US’s busiest transit hub hit by delays as infrastructure breakdowns hit during heat wave

Extreme heat coupled with strained infrastructure, malfunctions and mechanical problems at Amtrak and New Jersey Transit brought agony and massive delays to tens of thousands of commuters across the Northeast this week.

Rail service between New Jersey and New York’s Penn Station was suspended Thursday before the evening commute and again Friday morning, with Citing New Jersey Transit “AMTRAK overhead wire problems.”

While the root cause of the outages is still being investigated, they struck during some of the hottest days of the year so far, extending journeys amid an early summer heat wave.

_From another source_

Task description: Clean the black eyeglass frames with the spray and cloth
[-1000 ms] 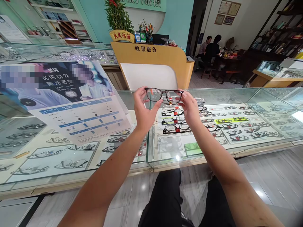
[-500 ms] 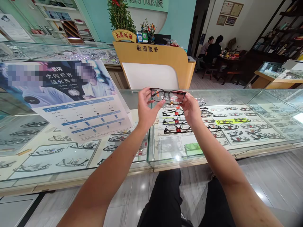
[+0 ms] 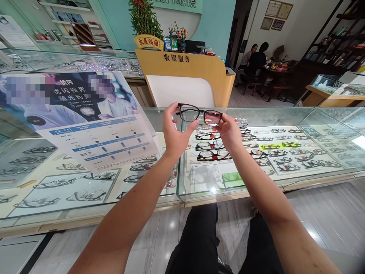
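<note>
A pair of dark-framed eyeglasses (image 3: 202,111) is held up above the glass counter, lenses upright and slightly lower at the right. My left hand (image 3: 175,133) grips the left end, thumb near the left lens's lower rim and forefinger at the upper corner. At the opposite end, my right hand (image 3: 229,131) pinches the frame by its right edge. Behind and below them, several dark glasses with red tags (image 3: 214,155) lie inside the display case.
The glass display counter (image 3: 199,196) runs across in front of me. A printed price board (image 3: 105,137) stands on it at the left. Beyond is a wooden cashier desk (image 3: 182,68) with a plant (image 3: 145,23). Two people (image 3: 256,59) sit at a table at the far right.
The eyeglasses have risen slightly and shifted a little left, with their left end tilted higher. My left hand has moved up and left with them; both hands keep their grip.
</note>
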The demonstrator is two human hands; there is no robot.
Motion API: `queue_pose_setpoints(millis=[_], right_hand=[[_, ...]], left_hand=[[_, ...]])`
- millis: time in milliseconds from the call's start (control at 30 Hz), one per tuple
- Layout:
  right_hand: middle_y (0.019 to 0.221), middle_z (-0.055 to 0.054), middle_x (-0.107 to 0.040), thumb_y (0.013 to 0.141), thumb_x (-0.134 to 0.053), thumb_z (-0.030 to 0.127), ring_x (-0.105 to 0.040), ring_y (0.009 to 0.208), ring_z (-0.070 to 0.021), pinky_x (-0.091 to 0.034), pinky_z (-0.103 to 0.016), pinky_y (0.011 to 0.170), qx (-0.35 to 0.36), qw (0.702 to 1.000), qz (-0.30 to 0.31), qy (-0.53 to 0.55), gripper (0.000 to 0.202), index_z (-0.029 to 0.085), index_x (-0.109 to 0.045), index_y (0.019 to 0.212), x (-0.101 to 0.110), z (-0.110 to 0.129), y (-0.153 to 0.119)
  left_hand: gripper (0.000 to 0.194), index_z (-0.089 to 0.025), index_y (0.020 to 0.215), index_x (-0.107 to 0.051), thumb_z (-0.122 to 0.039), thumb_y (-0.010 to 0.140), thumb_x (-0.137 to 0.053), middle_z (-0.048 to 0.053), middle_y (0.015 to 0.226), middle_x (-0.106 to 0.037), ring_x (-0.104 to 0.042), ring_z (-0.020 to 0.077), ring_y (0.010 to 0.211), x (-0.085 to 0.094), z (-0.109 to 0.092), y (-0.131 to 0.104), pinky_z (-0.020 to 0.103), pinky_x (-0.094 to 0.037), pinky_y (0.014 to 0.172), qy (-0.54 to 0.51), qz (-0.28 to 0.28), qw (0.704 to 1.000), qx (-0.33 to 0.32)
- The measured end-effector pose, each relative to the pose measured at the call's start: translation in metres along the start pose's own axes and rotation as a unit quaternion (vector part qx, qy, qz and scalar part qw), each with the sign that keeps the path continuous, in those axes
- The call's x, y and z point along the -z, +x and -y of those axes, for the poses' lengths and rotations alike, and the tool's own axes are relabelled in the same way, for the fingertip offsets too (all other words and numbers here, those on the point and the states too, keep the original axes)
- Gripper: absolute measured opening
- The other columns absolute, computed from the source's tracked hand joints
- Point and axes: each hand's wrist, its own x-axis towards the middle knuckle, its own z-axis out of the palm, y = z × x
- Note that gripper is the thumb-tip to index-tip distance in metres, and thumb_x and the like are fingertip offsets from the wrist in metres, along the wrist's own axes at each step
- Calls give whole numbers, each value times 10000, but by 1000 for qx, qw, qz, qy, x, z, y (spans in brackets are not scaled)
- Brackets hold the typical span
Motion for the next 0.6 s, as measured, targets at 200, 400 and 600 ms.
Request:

“Unfortunately, a unique combination of events recently caused major delays in the New York area, affecting travel along an important section of the Northeast Corridor,” Amtrak President Roger Harris said in a statement Friday.

Harris added that on Thursday, a circuit breaker supplying the trains “experienced a catastrophic failure on one of the hottest days of the year and a heavy brush fire also came close to our tracks”.

He said Amtrak is also working with New Jersey Transit “to understand and address recent disruptions related to NJT trains operating on Amtrak’s Northeast Corridor infrastructure, which appears unique to the equipment and the area.”

Amtrak and New Jersey Transit trains share a century-old tunnel connecting New York and New Jersey. It is the only passenger rail connection between Manhattan and the rest of the Northeast Corridor, which runs from Washington, DC, to Boston.

Extreme heat stress infrastructure

While no single cause has been identified for this week’s transit disruptions, rail experts noted that extreme heat has the potential to strain infrastructure.

Many trains use a long, welded piece of metal called a “continuous weld” to operate, and when temperatures rise, it expands, creating stress and forcing the rail to buckle, said Curtis Morgan, head of the freight division and trade and a senior researcher. scientist at the Texas A&M Transportation Institute.

“It could cause a derailment,” he said. “Due to the additional stress on the railway, trains are ordered to run at a slower speed.”

This week, Amtrak warned that high temperatures across the region forced some trains to run at slower speeds, resulting in hours-long delays.

Most Amtrak trains run between 125 and 155 mph, but when temperatures near triple digits, trains slow to between 80 and 100 mph, said Gerhard Williams, executive vice president of service delivery and operations at Amtrak, adding that extreme heat played little role. role in train disruptions this week.

New York City is under a heat advisory through Sunday night, with the heat index reaching near triple digits at times, according to the National Weather Service.

Clinton J. Andrews, director of the Center for Urban Policy Research at Rutgers University and an expert in engineering, urban planning and climate change mitigation, said the summer months will add pressure on rail infrastructure.

“The summer heat, like any extreme weather, tests our infrastructure systems as well as our bodies. In the case of mass transit, especially fixed rail transit, there are particular concerns,” Andrews said. “The first is that both the rails, which are made of steel, and the catenary wires, which provide power for electric trains, tend to expand during a heat wave.”

Most of the delays and cancellations this week in the New York metropolitan area were caused by problems with power and overhead wires, a malfunctioning switch and a disabled train at Penn Station, transit officials said.

Mona Hemmati, a postdoctoral research scientist at Columbia University who specializes in climate physics, said the public can expect future mass transit delays and cancellations based on extreme weather caused by climate change.

“It is important to understand that high temperatures increase the risk of derailment. You have to consider the effect of high temperatures on steel, catenary wires and so on,” she said, referring to the wires that provide power for electric trains.

“We are seeing more heat waves due to climate change, rising temperatures and warming of the atmosphere. We should expect longer periods of extreme heat,” she added.

New Jersey Transit did not comment on weather-related delays, but said in a statement Friday that the impact on its service to customers this week was “unacceptable.”

“We are as frustrated as our customers,” he said.

New Jersey Transit operates 700 trains each weekday along the hundreds of miles between Philadelphia and New Haven, Connecticut, but most of the disruptions occurred between New Jersey and New York.

Frustrated travelers

Many travelers who suffered this week said they hope the situation will improve soon.

“I’ve used NJT three times this week and every time I’m screwed. I wrote a play and I was almost two hours late for rehearsal on Tuesday,” said Roma Torre, a New Jersey resident and former anchor at local news channel NY1 who regularly rides New Jersey’s transit system. “The problem is the service. weak, although I fully understand that we have infrastructure problems.”

Tina Palazzo, a lawyer who commutes to Manhattan via New Jersey Transit, said, “I’ve had problems every day this week. It took me over three hours to get home yesterday, when I normally have an hour’s commute.”

Palazzo, of Scotch Plains, New Jersey, said she took off work Tuesday to make sure she wouldn’t miss her son’s high school graduation.

“It’s horrible and the communication is non-existent,” she said of her trip this week.